**WORK REQUIRED**.
Could you retype every line below exactly, omitting the images?

**RECORDS SUPPLIED**.
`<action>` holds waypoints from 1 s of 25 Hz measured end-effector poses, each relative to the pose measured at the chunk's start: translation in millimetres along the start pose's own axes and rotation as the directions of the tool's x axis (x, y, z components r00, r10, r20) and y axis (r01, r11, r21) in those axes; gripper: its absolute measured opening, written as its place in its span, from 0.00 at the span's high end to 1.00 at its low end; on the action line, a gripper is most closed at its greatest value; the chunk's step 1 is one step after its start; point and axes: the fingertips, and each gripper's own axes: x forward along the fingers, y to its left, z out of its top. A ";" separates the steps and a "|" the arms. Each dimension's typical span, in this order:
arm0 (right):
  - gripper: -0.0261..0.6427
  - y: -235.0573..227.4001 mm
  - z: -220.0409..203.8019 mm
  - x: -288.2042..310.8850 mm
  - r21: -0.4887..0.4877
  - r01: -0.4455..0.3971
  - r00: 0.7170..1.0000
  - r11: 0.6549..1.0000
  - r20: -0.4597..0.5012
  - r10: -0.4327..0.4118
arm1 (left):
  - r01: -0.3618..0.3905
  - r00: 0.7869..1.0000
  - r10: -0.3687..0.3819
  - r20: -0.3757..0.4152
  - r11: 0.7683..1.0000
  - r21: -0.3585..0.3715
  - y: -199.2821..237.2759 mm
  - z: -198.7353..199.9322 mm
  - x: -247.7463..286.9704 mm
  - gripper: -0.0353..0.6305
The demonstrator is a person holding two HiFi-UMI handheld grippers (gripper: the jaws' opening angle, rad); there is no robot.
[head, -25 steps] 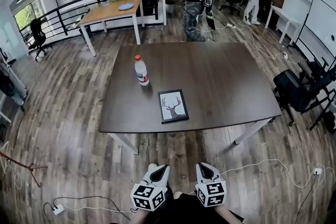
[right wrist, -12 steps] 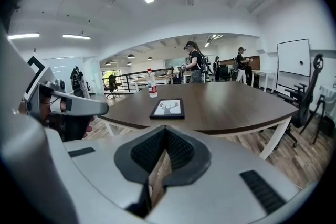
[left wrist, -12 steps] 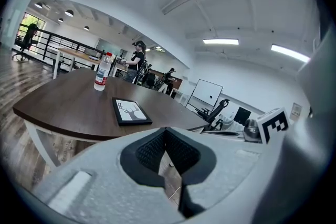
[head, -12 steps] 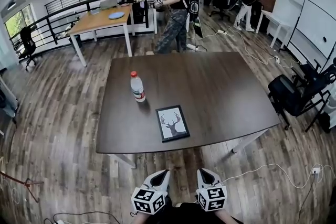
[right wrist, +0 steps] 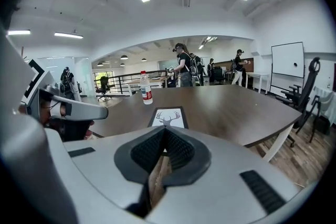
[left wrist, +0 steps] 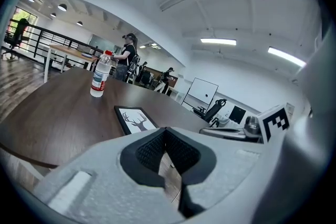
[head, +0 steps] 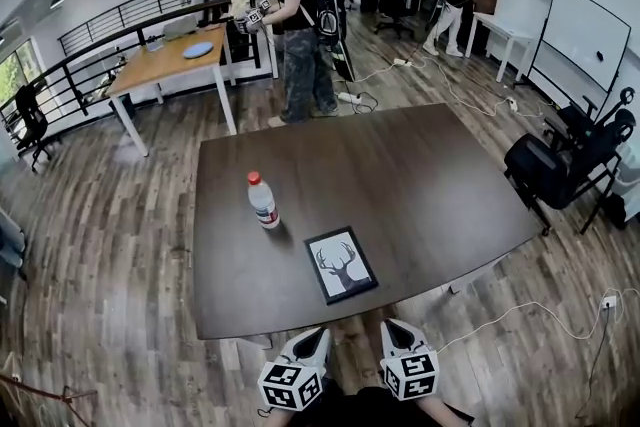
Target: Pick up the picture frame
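Observation:
A black picture frame [head: 341, 265] with a deer-head print lies flat on the dark brown table [head: 420, 185], near its front edge. The frame also shows in the left gripper view [left wrist: 135, 118] and the right gripper view [right wrist: 168, 117]. My left gripper [head: 312, 337] and right gripper [head: 394, 328] hover side by side just short of the table's front edge, below the frame in the head view. Both are shut with nothing between the jaws [left wrist: 165, 131] [right wrist: 165, 131]. Neither touches the frame.
A water bottle [head: 263, 201] with a red cap stands upright on the table, left of and behind the frame. A person [head: 300, 25] stands beyond the far table edge. A black office chair [head: 560, 165] sits at the right. Cables [head: 520, 310] lie on the wooden floor.
The table and frame have come closer in the head view. Both grippers have advanced toward the front edge, still shut. The person at the back has shifted left.

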 end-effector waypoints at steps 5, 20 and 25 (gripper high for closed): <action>0.95 11.4 15.5 28.3 0.017 0.037 0.999 0.999 0.017 -0.037 | 0.028 1.000 -0.028 -0.010 1.000 0.011 32.9 18.7 7.7 0.93; 0.95 55.4 25.3 76.6 0.047 0.075 0.997 0.996 -0.001 -0.075 | 0.076 0.996 -0.076 -0.043 0.997 0.005 96.2 40.8 9.4 0.93; 0.95 61.3 22.8 80.7 0.062 0.084 0.996 0.995 -0.015 -0.083 | 0.017 1.000 -0.017 -0.019 1.000 -0.026 115.8 43.2 6.1 0.93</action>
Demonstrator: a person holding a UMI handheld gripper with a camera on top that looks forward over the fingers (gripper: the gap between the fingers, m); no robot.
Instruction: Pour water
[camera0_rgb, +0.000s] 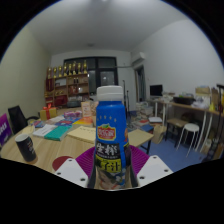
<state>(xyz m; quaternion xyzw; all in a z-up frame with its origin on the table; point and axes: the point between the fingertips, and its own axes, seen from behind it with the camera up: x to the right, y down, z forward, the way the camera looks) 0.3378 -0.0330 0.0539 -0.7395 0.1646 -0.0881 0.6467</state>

**RESULT BELOW**.
`<action>` holds waypoints from 1 s of 25 Hz measured end-effector poses, each relative to the pose measured at the chunk's start: translation in millimetres along the start pose's own axes and rotation as the directions of the tool's x axis (x, y, z components r00, r10, r20) and y axis (r01, r11, r21) in those axes; gripper: its absolute measured opening, written as its place in its span, from 0.00 at the span's high end to 1.00 at its low end; on the action line, a gripper is most closed at its greatest value; the chunk's step 1 is one step after its start; point and axes: the fingertips, and each gripper's own axes: x forward along the fingers, y to its left, z out of its top. A ";" separates the steps and a "|" the arms. Each dimension's typical span, in this order:
arm0 (right):
  - gripper: -0.0261..0.6427
  - y: -235.0573..227.4001 mm
  - z: -220.0409..203.8019 mm
  - x: -288.2042..310.8850 mm
  - r21: -0.4887..0.4877
  - r01: -0.4455..0.3971
  - r00: 0.7170..1.0000
  - r11: 0.6549..1.0000
  - r20: -0.4597..0.5012
  - r10: -0.4327..0.4118
arm1 (left):
  - r01: -0.3618..0.3905
  - r00: 0.7869..1.0000
  - r10: -0.3687..0.3819
  - r20: -0.3757..0.4152
  - r11: 0.7683..1.0000
  - r21: -0.3585..0.3715
  - y: -199.2821..237.2759 mm
  - z: -198.7353..199.9322 mm
  - x: -247.7463..286.9704 mm
  - gripper: -0.0353..0.6305
The demonstrator is a person holding two HiFi-UMI handheld grippers (gripper: the jaws' opening angle, rad); there is no robot.
[head, -25 steps] 
[right wrist, -12 steps] 
[left wrist, -12 steps] 
[head, -12 steps] 
[right wrist, +0 steps] 
[left wrist, +0 steps] 
[head, +0 steps] 
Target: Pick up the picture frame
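Observation:
A black picture frame [head: 341, 265] with a deer-head print lies flat on the dark brown table [head: 420, 185], near its front edge. The frame also shows in the left gripper view [left wrist: 135, 118] and the right gripper view [right wrist: 168, 117]. My left gripper [head: 312, 337] and right gripper [head: 394, 328] hover side by side just short of the table's front edge, below the frame in the head view. Both are shut with nothing between the jaws [left wrist: 165, 131] [right wrist: 165, 131]. Neither touches the frame.
A water bottle [head: 263, 201] with a red cap stands upright on the table, left of and behind the frame. A person [head: 300, 25] stands beyond the far table edge. A black office chair [head: 560, 165] sits at the right. Cables [head: 520, 310] lie on the wooden floor.
The table and frame have come closer in the head view. Both grippers have advanced toward the front edge, still shut. The person at the back has shifted left.
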
 end-effector waypoints at steps 5, 20 and 25 (gripper high for closed): <action>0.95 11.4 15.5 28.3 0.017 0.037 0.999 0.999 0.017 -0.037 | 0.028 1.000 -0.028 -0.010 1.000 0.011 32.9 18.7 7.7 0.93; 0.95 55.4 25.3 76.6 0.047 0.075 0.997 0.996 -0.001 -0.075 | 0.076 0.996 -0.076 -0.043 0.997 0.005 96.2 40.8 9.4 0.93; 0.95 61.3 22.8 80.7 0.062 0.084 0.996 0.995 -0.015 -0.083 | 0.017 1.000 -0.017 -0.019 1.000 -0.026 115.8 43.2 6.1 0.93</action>
Demonstrator: a person holding a UMI handheld gripper with a camera on top that looks forward over the fingers (gripper: the gap between the fingers, m); no robot.
Instruction: Pour water
[camera0_rgb, +0.000s] 
<state>(xyz m; quaternion xyzw; all in a z-up frame with its origin on the table; point and axes: the point between the fingertips, and its own axes, seen from behind it with the camera up: x to the right, y down, z forward, the way the camera looks) 0.3378 -0.0330 0.0539 -0.7395 0.1646 -0.0881 0.6467</state>

What the exercise asked for is complete.